Segment Start: Data section

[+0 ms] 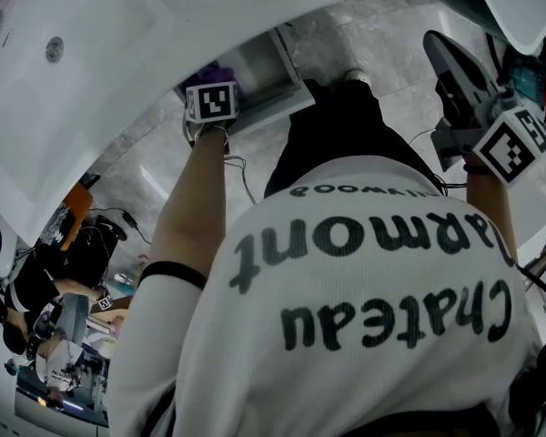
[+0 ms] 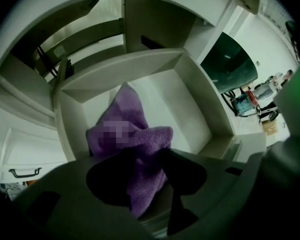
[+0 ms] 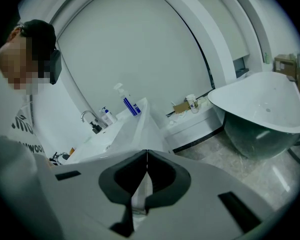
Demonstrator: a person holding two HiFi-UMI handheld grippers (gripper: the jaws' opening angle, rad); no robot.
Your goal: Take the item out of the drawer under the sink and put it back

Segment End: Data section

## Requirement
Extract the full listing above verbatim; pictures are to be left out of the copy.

## Reply
[+0 ms] 
[+0 ms] 
[+0 ms] 
Demonstrator: a person holding two HiFi-UMI handheld grippers (gripper: the jaws' opening angle, rad); no robot.
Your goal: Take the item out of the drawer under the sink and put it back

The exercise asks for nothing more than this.